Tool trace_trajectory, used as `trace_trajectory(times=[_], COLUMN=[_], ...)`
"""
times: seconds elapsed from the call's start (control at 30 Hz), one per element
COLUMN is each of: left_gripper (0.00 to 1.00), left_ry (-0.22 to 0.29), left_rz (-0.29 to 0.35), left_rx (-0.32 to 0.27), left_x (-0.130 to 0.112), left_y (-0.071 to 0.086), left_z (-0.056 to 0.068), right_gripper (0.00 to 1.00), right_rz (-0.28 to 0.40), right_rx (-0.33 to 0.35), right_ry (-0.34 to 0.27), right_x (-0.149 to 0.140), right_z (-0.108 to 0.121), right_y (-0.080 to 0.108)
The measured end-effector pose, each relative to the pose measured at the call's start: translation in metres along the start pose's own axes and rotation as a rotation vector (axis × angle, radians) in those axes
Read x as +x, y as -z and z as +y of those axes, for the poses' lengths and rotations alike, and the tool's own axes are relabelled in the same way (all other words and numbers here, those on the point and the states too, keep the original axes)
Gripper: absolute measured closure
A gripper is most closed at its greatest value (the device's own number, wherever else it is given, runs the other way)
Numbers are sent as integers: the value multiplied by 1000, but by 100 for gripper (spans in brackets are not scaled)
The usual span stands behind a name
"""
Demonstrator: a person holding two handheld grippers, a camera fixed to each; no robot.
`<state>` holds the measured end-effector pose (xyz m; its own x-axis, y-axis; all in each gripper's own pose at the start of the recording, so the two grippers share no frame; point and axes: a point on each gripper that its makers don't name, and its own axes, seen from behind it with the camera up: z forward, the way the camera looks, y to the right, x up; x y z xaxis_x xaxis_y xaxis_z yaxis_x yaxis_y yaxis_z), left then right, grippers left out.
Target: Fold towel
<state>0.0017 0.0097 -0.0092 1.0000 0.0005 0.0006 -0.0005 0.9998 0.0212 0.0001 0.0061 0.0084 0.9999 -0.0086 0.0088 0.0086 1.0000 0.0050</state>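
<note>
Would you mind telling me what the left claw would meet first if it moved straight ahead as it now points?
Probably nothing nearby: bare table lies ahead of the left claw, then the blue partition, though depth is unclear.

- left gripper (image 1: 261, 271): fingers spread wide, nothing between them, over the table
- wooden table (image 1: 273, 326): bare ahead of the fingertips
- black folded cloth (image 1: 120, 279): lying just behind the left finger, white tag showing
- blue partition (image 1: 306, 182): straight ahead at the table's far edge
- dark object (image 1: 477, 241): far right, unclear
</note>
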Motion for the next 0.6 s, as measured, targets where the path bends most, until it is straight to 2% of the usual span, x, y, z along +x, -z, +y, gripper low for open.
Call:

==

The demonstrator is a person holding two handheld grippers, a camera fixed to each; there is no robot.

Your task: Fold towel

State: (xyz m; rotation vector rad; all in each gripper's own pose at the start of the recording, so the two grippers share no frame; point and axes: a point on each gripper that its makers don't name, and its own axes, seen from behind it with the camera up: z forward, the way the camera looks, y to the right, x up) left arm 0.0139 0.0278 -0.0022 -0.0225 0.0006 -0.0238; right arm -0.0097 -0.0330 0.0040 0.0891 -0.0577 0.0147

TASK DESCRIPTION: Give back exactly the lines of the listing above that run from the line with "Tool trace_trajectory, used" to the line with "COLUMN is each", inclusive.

WRITTEN RESPONSE:
Tool trace_trajectory, used as `trace_trajectory(times=[_], COLUMN=[_], ...)`
"""
times: seconds elapsed from the call's start (control at 30 Hz), one per element
COLUMN is each of: left_gripper (0.00 to 1.00), left_ry (-0.22 to 0.29), left_rz (-0.29 to 0.35), left_rx (-0.32 to 0.27), left_x (-0.130 to 0.112), left_y (-0.071 to 0.086), left_z (-0.056 to 0.068), right_gripper (0.00 to 1.00), right_rz (-0.28 to 0.40), right_rx (-0.33 to 0.35), right_ry (-0.34 to 0.27), right_x (-0.149 to 0.140), right_z (-0.108 to 0.121), right_y (-0.080 to 0.108)

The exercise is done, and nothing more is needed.